- **Exercise instructions**:
An exact transcription of the entries is required, with none of the pictures carried over.

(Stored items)
[Start of Attachment]
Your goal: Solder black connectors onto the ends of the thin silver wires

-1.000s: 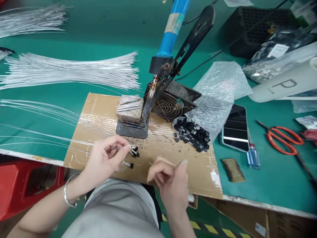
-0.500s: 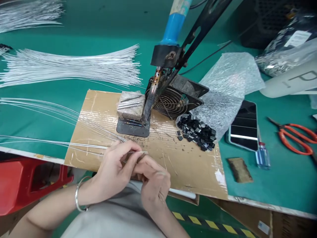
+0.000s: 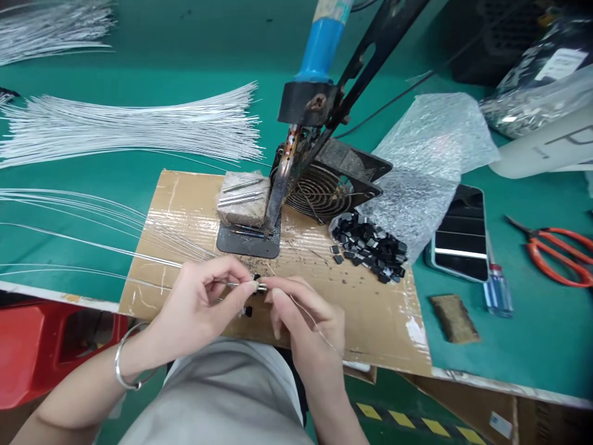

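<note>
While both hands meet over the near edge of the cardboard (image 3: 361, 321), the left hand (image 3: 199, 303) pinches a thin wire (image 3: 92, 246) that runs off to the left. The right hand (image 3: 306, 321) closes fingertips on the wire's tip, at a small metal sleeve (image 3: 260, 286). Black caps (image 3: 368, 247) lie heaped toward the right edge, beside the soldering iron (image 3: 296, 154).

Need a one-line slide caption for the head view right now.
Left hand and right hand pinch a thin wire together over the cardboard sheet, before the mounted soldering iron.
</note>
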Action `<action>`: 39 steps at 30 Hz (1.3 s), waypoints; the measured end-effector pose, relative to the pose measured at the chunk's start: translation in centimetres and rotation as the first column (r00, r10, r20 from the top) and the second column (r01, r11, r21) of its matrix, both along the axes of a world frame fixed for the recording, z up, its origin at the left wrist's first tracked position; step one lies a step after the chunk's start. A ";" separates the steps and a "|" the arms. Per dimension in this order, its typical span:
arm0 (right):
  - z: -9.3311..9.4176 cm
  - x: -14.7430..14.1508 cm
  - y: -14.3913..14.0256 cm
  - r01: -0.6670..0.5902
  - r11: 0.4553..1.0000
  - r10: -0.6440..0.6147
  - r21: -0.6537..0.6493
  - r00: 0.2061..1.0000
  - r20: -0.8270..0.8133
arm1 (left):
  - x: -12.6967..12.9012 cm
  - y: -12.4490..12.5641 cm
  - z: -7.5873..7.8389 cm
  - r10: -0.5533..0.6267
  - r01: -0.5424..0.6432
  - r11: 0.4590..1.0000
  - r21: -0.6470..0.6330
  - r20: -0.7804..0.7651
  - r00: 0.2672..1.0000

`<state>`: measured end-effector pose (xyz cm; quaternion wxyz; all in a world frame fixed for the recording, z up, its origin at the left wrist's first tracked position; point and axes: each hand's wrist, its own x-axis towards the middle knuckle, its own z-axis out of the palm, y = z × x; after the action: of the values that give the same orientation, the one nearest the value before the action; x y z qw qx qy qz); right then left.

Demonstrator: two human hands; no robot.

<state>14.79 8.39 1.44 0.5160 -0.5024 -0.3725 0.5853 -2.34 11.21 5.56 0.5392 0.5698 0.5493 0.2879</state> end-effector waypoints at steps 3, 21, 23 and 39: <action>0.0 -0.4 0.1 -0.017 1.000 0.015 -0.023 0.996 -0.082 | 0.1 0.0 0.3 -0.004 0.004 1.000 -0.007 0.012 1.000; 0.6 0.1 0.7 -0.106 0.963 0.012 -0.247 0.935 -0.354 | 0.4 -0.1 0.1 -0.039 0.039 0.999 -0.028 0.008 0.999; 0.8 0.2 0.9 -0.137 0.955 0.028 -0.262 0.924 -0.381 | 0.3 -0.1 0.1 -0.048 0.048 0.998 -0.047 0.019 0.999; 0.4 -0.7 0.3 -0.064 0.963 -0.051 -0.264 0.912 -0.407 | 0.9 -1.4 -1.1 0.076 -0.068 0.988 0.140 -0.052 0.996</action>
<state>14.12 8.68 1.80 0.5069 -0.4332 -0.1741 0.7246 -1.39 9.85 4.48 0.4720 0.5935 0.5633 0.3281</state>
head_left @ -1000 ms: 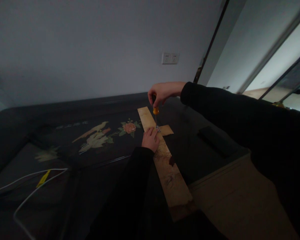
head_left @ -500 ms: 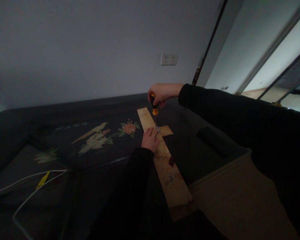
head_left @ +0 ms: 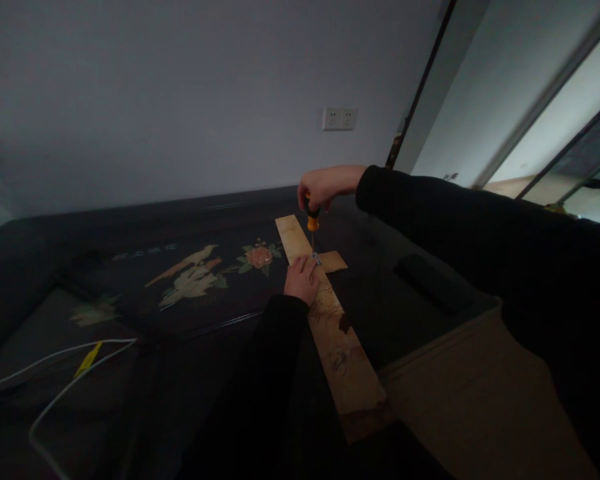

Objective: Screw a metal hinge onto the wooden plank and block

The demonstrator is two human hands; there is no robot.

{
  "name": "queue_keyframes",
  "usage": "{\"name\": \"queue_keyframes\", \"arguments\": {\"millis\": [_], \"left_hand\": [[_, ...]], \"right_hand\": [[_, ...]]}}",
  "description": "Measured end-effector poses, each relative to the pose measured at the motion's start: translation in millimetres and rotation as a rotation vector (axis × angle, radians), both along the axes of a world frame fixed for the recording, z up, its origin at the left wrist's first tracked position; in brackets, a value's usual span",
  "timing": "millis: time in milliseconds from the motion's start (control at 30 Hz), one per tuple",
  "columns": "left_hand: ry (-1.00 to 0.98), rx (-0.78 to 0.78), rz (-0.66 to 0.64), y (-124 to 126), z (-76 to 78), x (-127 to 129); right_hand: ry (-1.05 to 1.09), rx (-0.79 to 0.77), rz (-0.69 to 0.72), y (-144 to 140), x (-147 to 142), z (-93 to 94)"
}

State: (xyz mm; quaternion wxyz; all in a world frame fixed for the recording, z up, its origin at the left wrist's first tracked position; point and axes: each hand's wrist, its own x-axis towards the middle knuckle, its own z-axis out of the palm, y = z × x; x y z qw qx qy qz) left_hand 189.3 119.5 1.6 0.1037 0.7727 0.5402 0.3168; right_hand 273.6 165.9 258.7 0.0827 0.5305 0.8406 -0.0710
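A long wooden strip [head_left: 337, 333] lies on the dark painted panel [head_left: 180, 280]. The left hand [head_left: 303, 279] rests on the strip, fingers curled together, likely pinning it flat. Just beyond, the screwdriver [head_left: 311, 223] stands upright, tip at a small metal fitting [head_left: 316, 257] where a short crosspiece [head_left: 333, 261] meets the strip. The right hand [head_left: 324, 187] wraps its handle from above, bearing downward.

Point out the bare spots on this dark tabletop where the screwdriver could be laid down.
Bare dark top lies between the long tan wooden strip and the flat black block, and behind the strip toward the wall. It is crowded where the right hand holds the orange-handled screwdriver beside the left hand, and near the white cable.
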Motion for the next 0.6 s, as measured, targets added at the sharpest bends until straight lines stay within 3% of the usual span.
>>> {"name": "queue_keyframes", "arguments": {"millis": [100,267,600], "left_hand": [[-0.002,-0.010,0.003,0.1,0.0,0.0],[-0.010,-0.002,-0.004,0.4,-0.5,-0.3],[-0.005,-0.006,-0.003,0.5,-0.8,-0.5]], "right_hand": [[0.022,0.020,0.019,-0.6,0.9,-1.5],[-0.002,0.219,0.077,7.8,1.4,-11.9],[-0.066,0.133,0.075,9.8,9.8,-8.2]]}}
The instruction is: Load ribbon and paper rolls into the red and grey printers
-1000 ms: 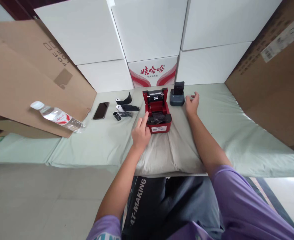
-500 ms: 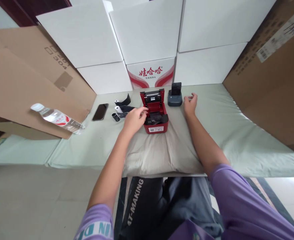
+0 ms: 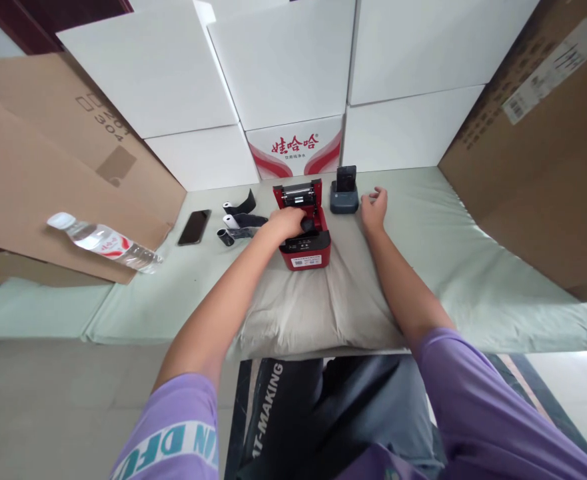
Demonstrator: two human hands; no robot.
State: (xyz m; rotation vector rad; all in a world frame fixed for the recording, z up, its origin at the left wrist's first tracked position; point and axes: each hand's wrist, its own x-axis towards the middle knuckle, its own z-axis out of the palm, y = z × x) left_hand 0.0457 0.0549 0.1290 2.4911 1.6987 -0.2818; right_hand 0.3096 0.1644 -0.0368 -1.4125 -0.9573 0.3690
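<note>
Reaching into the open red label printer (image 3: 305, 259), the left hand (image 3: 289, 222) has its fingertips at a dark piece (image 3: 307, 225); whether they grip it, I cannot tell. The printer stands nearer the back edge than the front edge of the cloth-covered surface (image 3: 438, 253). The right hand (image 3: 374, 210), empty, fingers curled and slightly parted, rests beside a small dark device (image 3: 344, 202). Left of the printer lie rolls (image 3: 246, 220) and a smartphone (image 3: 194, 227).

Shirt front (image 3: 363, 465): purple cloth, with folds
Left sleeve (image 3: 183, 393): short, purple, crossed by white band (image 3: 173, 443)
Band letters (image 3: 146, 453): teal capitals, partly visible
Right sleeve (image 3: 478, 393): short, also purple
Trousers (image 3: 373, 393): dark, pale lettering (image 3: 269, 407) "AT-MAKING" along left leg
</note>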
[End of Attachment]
- **Response to the task**:
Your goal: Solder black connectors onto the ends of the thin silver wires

-1.000s: 
-0.500s: 
+0.000s: 

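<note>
While both hands meet over the near edge of the cardboard (image 3: 361, 321), the left hand (image 3: 199, 303) pinches a thin wire (image 3: 92, 246) that runs off to the left. The right hand (image 3: 306, 321) closes fingertips on the wire's tip, at a small metal sleeve (image 3: 260, 286). Black caps (image 3: 368, 247) lie heaped toward the right edge, beside the soldering iron (image 3: 296, 154).

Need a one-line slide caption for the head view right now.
Left hand and right hand pinch a thin wire together over the cardboard sheet, before the mounted soldering iron.
</note>
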Action `<action>`: 39 steps at 30 Hz (1.3 s), waypoints; the measured end-effector pose, relative to the pose measured at the chunk's start: translation in centimetres and rotation as the first column (r00, r10, r20 from the top) and the second column (r01, r11, r21) of its matrix, both along the axes of a world frame fixed for the recording, z up, its origin at the left wrist's first tracked position; step one lies a step after the chunk's start. A ";" separates the steps and a "|" the arms. Per dimension in this order, its typical span:
arm0 (right):
  - z: -9.3311..9.4176 cm
  - x: -14.7430..14.1508 cm
  - y: -14.3913..14.0256 cm
  - r01: -0.6670..0.5902
  - r11: 0.4553..1.0000
  - r10: -0.6440..0.6147
  - r21: -0.6537..0.6493
  - r00: 0.2061..1.0000
  - r20: -0.8270..0.8133
arm1 (left):
  - x: -12.6967..12.9012 cm
  - y: -12.4490..12.5641 cm
  - z: -7.5873..7.8389 cm
  - r10: -0.5533..0.6267
  - r01: -0.5424..0.6432
  - r11: 0.4590..1.0000
  - r21: -0.6470..0.6330
  - r20: -0.7804..0.7651
  - r00: 0.2672..1.0000

`<state>`: measured end-effector pose (xyz cm; quaternion wxyz; all in a world frame fixed for the recording, z up, its origin at the left wrist's first tracked position; point and axes: each hand's wrist, its own x-axis towards the middle knuckle, its own z-axis out of the palm, y = z × x; after the action: of the values that give the same orientation, the one nearest the value before the action; x y z qw qx qy qz); right then left.

Demonstrator: two human hands; no robot.

<state>14.79 8.39 1.44 0.5160 -0.5024 -0.3725 0.5853 -2.34 11.21 5.56 0.5392 0.5698 0.5493 0.2879</state> end-effector waypoints at steps 3, 21, 23 and 39: <action>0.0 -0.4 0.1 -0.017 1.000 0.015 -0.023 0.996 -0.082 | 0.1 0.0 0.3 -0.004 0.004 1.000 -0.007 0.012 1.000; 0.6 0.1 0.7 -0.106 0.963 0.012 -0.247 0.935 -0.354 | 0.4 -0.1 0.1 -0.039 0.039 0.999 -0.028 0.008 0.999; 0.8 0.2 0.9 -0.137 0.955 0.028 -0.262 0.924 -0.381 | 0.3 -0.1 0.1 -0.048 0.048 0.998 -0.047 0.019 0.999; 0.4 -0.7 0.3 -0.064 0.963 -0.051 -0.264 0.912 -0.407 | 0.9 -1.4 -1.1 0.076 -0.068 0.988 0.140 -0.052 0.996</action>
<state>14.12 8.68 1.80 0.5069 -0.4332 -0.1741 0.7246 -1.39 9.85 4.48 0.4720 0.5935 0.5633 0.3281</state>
head_left @ -1000 ms: 
head_left @ -500 ms: 
head_left @ +0 ms: 

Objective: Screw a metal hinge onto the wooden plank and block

The demonstrator is two human hands; there is no robot.

{
  "name": "queue_keyframes",
  "usage": "{\"name\": \"queue_keyframes\", \"arguments\": {\"millis\": [_], \"left_hand\": [[_, ...]], \"right_hand\": [[_, ...]]}}",
  "description": "Measured end-effector poses, each relative to the pose measured at the motion's start: translation in millimetres and rotation as a rotation vector (axis × angle, radians), both along the axes of a world frame fixed for the recording, z up, its origin at the left wrist's first tracked position; in brackets, a value's usual span",
  "timing": "millis: time in milliseconds from the motion's start (control at 30 Hz), one per tuple",
  "columns": "left_hand: ry (-1.00 to 0.98), rx (-0.78 to 0.78), rz (-0.66 to 0.64), y (-124 to 126), z (-76 to 78), x (-127 to 129); right_hand: ry (-1.05 to 1.09), rx (-0.79 to 0.77), rz (-0.69 to 0.72), y (-144 to 140), x (-147 to 142), z (-93 to 94)"
}

State: (xyz mm; quaternion wxyz; all in a world frame fixed for the recording, z up, its origin at the left wrist's first tracked position; point and axes: each hand's wrist, its own x-axis towards the middle knuckle, its own z-axis out of the palm, y = z × x; x y z qw qx qy qz) left_hand 189.3 119.5 1.6 0.1037 0.7727 0.5402 0.3168; right_hand 273.6 165.9 258.7 0.0827 0.5305 0.8406 -0.0710
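A long wooden strip [head_left: 337, 333] lies on the dark painted panel [head_left: 180, 280]. The left hand [head_left: 303, 279] rests on the strip, fingers curled together, likely pinning it flat. Just beyond, the screwdriver [head_left: 311, 223] stands upright, tip at a small metal fitting [head_left: 316, 257] where a short crosspiece [head_left: 333, 261] meets the strip. The right hand [head_left: 324, 187] wraps its handle from above, bearing downward.

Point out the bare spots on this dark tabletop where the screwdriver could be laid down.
Bare dark top lies between the long tan wooden strip and the flat black block, and behind the strip toward the wall. It is crowded where the right hand holds the orange-handled screwdriver beside the left hand, and near the white cable.
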Motion for the next 0.6 s, as measured, targets added at the sharpest bends until straight lines stay within 3% of the usual span.
>>> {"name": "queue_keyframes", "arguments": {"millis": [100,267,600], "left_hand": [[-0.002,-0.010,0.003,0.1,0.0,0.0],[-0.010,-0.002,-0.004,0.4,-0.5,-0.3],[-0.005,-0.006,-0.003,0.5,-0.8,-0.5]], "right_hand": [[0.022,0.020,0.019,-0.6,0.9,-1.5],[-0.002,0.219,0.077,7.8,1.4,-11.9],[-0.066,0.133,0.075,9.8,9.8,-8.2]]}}
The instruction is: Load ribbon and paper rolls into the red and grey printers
-1000 ms: 
-500 ms: 
+0 ms: 
Demonstrator: two human hands; no robot.
State: (xyz m; rotation vector rad; all in a world frame fixed for the recording, z up, its origin at the left wrist's first tracked position; point and axes: each hand's wrist, its own x-axis towards the middle knuckle, its own z-axis out of the palm, y = z × x) left_hand 0.0457 0.0549 0.1290 2.4911 1.6987 -0.2818; right_hand 0.3096 0.1644 -0.0368 -1.4125 -0.9573 0.3690
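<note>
Reaching into the open red label printer (image 3: 305, 259), the left hand (image 3: 289, 222) has its fingertips at a dark piece (image 3: 307, 225); whether they grip it, I cannot tell. The printer stands nearer the back edge than the front edge of the cloth-covered surface (image 3: 438, 253). The right hand (image 3: 374, 210), empty, fingers curled and slightly parted, rests beside a small dark device (image 3: 344, 202). Left of the printer lie rolls (image 3: 246, 220) and a smartphone (image 3: 194, 227).

Shirt front (image 3: 363, 465): purple cloth, with folds
Left sleeve (image 3: 183, 393): short, purple, crossed by white band (image 3: 173, 443)
Band letters (image 3: 146, 453): teal capitals, partly visible
Right sleeve (image 3: 478, 393): short, also purple
Trousers (image 3: 373, 393): dark, pale lettering (image 3: 269, 407) "AT-MAKING" along left leg
</note>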

Nothing else is needed, and the exercise is over.